Question

The area of the region {(x, y) : 0 ≤ y ≤ 6 - x, y^2 ≥ 4x - 3, x ≥ 0} is:

• A. 8
• B. 9
• C. 12
• D. 15

Hint:

Identify the intersection points of the line and the parabola. Integrating with respect to y is simpler as it avoids dealing with radicals over most of the region.

Answer 1

The Correct Option is B

We can also find the area by integrating with respect to $x$ by splitting the region. The parabola $y^2 = 4x - 3$ has its vertex at $(3/4, 0)$.
The condition $y^2 \ge 4x - 3$ implies that for $x \ge 3/4$, the $y$-coordinate must be outside the interior of the parabola arms, i.e., $y \ge \sqrt{4x-3}$ or $y \le -\sqrt{4x-3}$. Since $y \ge 0$, we have $y \ge \sqrt{4x-3}$ for $x \ge 3/4$. For $x<3/4$, any $y \ge 0$ satisfies $y^2 \ge 4x-3$ as the right side is negative.

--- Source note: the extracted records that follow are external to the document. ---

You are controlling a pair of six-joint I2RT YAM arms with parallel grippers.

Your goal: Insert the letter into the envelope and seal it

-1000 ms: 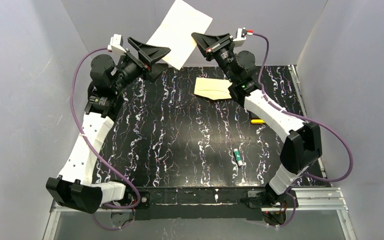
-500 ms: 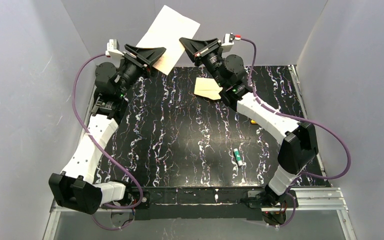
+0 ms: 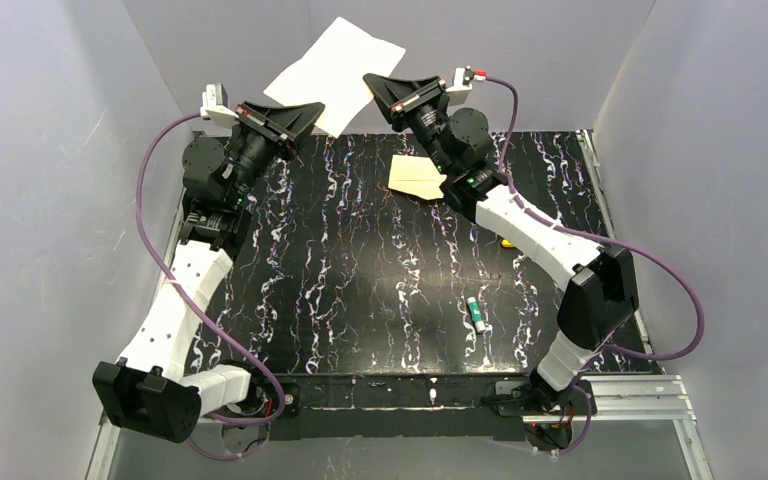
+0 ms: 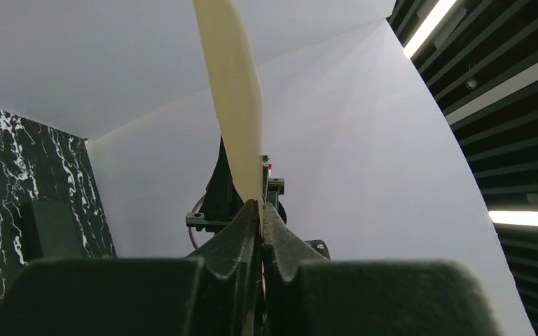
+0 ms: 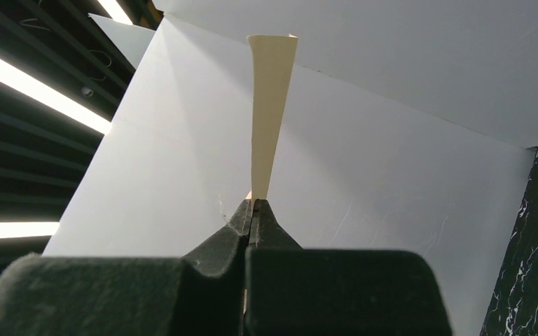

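Note:
The pale-yellow letter [image 3: 332,72] hangs in the air over the table's far edge, held between both arms. My left gripper [image 3: 316,108] is shut on its lower left edge; in the left wrist view the sheet [image 4: 235,98] rises edge-on from the closed left gripper [image 4: 260,206]. My right gripper [image 3: 370,80] is shut on the right edge, where the letter [image 5: 270,112] stands up from the closed right gripper [image 5: 252,204]. The cream-tan envelope [image 3: 422,177] lies flat on the black table [image 3: 360,270] at the back right, partly hidden by the right arm.
A small green-and-white tube [image 3: 475,313] lies on the table at the right front. A yellow object [image 3: 512,241] peeks out beside the right forearm. Grey walls close in on three sides, and the back wall stands just behind the letter.
The left gripper has closed on the letter's lower left edge. The sheet has swung from steep to flatter and shifted left. The right gripper moved slightly left and kept its hold.

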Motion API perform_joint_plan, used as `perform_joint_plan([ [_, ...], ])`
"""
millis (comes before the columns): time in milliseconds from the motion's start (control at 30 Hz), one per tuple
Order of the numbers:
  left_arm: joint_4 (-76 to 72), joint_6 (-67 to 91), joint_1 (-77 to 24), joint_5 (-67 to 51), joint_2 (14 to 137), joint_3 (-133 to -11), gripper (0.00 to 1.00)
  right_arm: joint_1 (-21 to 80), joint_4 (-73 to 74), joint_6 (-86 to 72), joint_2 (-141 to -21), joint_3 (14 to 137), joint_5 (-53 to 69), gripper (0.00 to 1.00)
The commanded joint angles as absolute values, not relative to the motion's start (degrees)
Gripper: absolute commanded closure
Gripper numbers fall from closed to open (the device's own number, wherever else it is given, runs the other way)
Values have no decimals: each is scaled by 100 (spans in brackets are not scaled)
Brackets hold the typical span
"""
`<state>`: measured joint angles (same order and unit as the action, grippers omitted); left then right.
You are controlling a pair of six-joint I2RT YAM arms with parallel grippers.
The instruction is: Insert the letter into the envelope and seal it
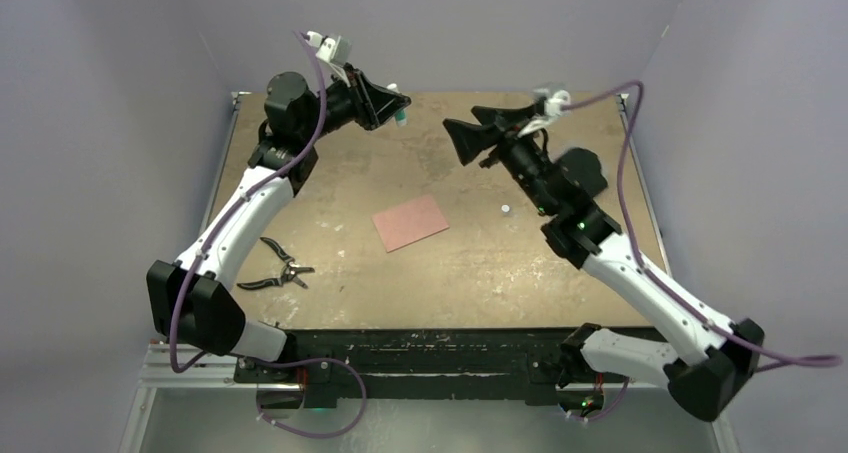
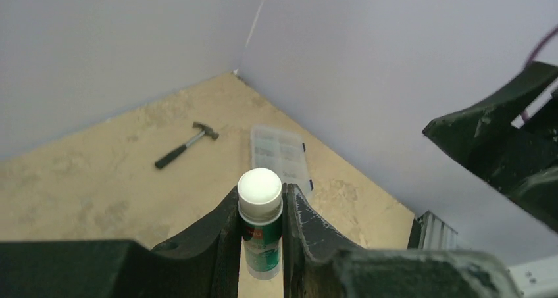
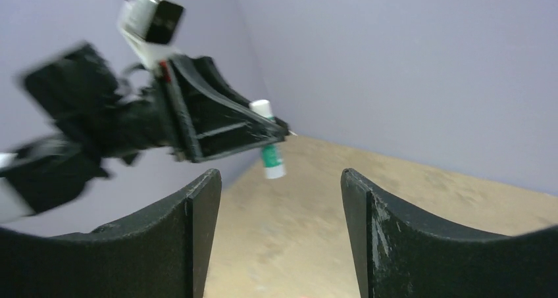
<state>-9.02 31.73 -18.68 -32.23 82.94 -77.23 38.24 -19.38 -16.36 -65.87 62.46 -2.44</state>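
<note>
A flat salmon-pink rectangle, the envelope (image 1: 410, 223), lies at the middle of the table with no flap showing. The letter is out of view. My left gripper (image 1: 400, 106) hangs raised over the far left of the table, shut on a green-and-white glue stick (image 2: 260, 219) that stands upright between its fingers. My right gripper (image 1: 456, 143) is raised at the far middle, facing the left one across a gap. Its fingers are spread and hold nothing. The right wrist view shows the glue stick (image 3: 268, 143) ahead of the right gripper (image 3: 276, 179), apart from it.
Black-handled pliers (image 1: 275, 270) lie near the left arm. A small white object (image 1: 506, 209) sits right of the envelope. A hammer (image 2: 187, 145) and a clear plastic organiser box (image 2: 279, 154) lie beside the far wall. Lilac walls close the table on three sides.
</note>
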Motion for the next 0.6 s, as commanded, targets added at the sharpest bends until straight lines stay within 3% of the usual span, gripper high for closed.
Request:
perform_joint_plan([
  [0,-2197,1889,-1793,-5099,8071,-7976,100,3833,-2944,-2749,-6112,5573,544,30],
  [233,-2486,2173,-1767,-6173,8262,-8330,100,3831,-3352,-2956,-6415,5761,1632,22],
  [300,-3157,2661,-1767,-6320,8258,-8247,100,3828,-3391,-3089,-6491,5802,1511,29],
  [433,-3893,3540,-1767,-6269,8274,-8180,100,3832,-3254,-3192,-6480,5899,1012,35],
  [567,-4421,4866,-1788,-5737,8415,-8231,100,3832,-3192,-3647,-6643,6102,1039,28],
])
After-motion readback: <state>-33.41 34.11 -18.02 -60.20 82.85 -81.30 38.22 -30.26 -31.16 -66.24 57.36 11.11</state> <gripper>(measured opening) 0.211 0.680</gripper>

Area = $\int_0^{3/4} (6-x) dx + \int_{3/4}^3 (6-x - \sqrt{4x-3}) dx$
Integrating the first part:
$$I_1 = [6x - \frac{x^2}{2}]_0^{3/4} = 6(\frac{3}{4}) - \frac{1}{2}(\frac{9}{16}) = 4.5 - \frac{9}{32} = \frac{144-9}{32} = \frac{135}{32}$$
Integrating the second part:
$$I_2 = [6x - \frac{x^2}{2}]_{3/4}^3 - \int_{3/4}^3 (4x-3)^{1/2} dx = (18 - 4.5) - \frac{135}{32} - [\frac{2}{3} \cdot \frac{(4x-3)^{3/2}}{4}]_{3/4}^3$$
$$I_2 = 13.5 - \frac{135}{32} - \frac{1}{6} [(12-3)^{3/2} - 0] = 13.5 - \frac{135}{32} - \frac{27}{6} = 13.5 - \frac{135}{32} - 4.5 = 9 - \frac{135}{32}$$
Total Area = $I_1 + I_2 = \frac{135}{32} + 9 - \frac{135}{32} = 9$.